Este traslado no es una simple mudanza de enseres; es una declaración de intenciones. La Artesata abandona su zona de confort para ganar metros, visibilidad y, sobre todo, posibilidades creativas. El cambio de código postal responde a la necesidad de un espacio que sea capaz de contener la ebullición de ideas de su equipo.
Una mudanza estratégica en el calendario vigués
La expectación en la ciudad es máxima. Los habituales del local original miran con curiosidad las obras en Pi y Margall, esperando el momento del reencuentro. Jorge Chinchilla, capitán de La Artesata, confirma que el desembarco es inminente. “Nuestra idea es establecernos en esta nueva ubicación durante el mes de enero; si todo sigue su curso, calculamos que será en la segunda quincena”, explica con la seguridad de quien sabe que el producto estrella ya tiene una base de fieles seguidores.
El nuevo enclave, situado en una zona de gran tránsito y de creciente explosión comercial, permitirá a la marca respirar. El objetivo es claro: mantener la mística artesanal que los hizo célebres, pero bajo un envoltorio que permita una experiencia más completa y cómoda para el comensal.

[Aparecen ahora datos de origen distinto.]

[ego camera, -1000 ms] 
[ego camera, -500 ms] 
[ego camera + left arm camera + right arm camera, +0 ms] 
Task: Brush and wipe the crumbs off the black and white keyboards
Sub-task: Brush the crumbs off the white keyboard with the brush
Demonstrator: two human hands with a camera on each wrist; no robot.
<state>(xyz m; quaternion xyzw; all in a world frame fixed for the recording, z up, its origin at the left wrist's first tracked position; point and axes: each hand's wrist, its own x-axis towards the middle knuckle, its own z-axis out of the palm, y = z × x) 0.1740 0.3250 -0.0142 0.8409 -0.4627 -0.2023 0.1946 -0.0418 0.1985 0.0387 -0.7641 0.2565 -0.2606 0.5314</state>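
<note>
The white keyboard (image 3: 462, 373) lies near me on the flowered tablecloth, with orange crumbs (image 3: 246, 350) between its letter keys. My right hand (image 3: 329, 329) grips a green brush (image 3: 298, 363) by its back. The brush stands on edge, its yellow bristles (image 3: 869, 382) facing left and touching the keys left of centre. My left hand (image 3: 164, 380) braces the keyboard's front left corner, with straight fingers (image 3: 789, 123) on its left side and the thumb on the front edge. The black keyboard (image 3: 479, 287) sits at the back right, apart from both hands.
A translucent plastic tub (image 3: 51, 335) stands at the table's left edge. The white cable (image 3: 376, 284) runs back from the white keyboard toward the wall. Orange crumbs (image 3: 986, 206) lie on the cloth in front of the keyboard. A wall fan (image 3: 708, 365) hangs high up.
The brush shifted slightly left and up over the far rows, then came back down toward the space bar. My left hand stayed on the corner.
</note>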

Evolución culinaria: más allá del bocadillo gourmet
Si algo ha definido a La Artesata es su respeto reverencial por el pan de masa madre y las cocciones lentas. Esa «esencia» no solo viajará intacta, sino que se verá reforzada. Chinchilla adelanta que la cocina de Pi y Margall no descansará: “Vamos a mantener nuestra identidad, pero llegaremos cargados de nuevas recetas. Hemos aprovechado este cambio para investigar y añadir matices que hasta ahora no podíamos ofrecer”.
La carta promete sorpresas que mantienen el ADN de la casa (producto local, técnica depurada y equilibrio de sabores), pero con una complejidad técnica superior. Se espera que el nuevo local funcione como un laboratorio donde el concepto de street food gallego alcance nuevas cotas de sofisticación.
Un nuevo ritmo: el secreto mejor guardado de la inauguración
Quizás el cambio más significativo no esté solo en el menú, sino en el reloj. La Artesata quiere dejar de ser exclusivamente un destino de almuerzos y cenas para convertirse en un acompañante constante en la vida del barrio. Aunque Chinchilla prefiere mantener cierto misterio para el día de la inauguración, sus palabras dejan entrever una transformación profunda en el modelo de servicio.
“Queremos seguir siendo un punto de encuentro, pero nuestra intención es dar un paso más allá y no limitarnos solo a las horas principales del día”, confiesa el responsable del proyecto. Esta expansión horaria sugiere que el local despertará mucho antes de lo habitual, ofreciendo propuestas que podrían conquistar las primeras horas de la mañana.
Sin mencionarlo directamente, todo apunta a que el aroma a café de especialidad y las masas recién horneadas podrían ser los nuevos protagonistas de los amaneceres en Pi y Margall. La idea es crear un espacio vivo, capaz de mutar desde la primera luz del día hasta la última copa de la noche, ofreciendo siempre ese sello artesano que los ha convertido en un referente imprescindible de la gastronomía de Vigo.